#### [PROBLEM DESCRIPTION]
In the data below, which lines hold the word "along"? Copy them.

=== Begin Enclosure ===

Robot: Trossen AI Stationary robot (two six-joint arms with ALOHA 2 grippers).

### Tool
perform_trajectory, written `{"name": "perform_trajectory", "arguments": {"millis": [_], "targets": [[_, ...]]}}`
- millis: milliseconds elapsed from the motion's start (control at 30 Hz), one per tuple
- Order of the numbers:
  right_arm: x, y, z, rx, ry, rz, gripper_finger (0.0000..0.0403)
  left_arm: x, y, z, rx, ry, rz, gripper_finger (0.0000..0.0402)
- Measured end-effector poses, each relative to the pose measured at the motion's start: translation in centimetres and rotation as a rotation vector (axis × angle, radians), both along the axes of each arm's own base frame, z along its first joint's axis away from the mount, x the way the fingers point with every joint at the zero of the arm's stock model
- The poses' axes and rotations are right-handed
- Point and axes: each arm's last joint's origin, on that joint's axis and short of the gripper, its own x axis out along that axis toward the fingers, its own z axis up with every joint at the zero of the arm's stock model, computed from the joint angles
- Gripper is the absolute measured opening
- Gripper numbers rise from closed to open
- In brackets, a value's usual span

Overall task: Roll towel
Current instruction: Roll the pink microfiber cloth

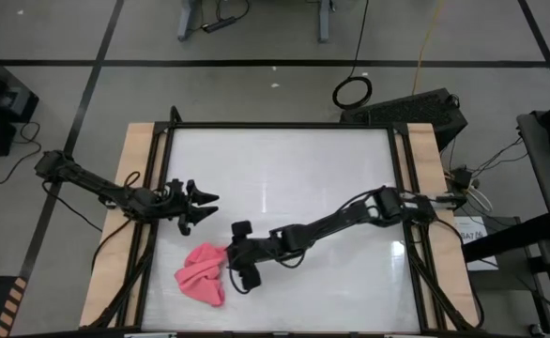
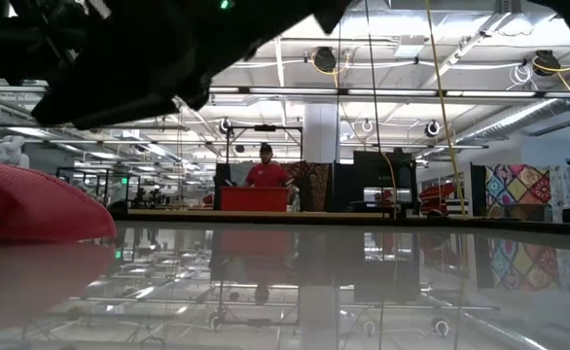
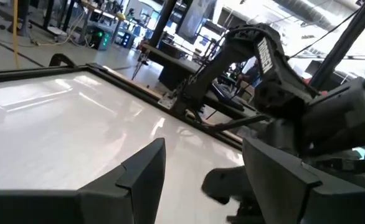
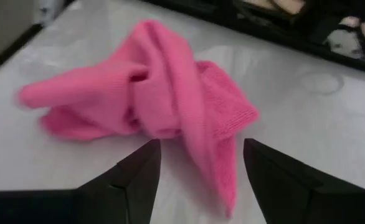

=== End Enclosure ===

#### [TASK RESULT]
- Measured end-effector poses, each relative to the pose measured at the motion's start: translation in centimetres and rotation as a rotation vector (axis × angle, radians), both along the axes of each arm's own base frame, z along its first joint's axis away from the mount, x the way the fingers point with every joint at the zero of the arm's stock model
- Point and axes: each arm's last joint's origin, on that joint's axis and short of the gripper, its own x axis out along that axis toward the fingers, its own z axis up with every joint at the zero of the arm's stock model, computed from the joint angles

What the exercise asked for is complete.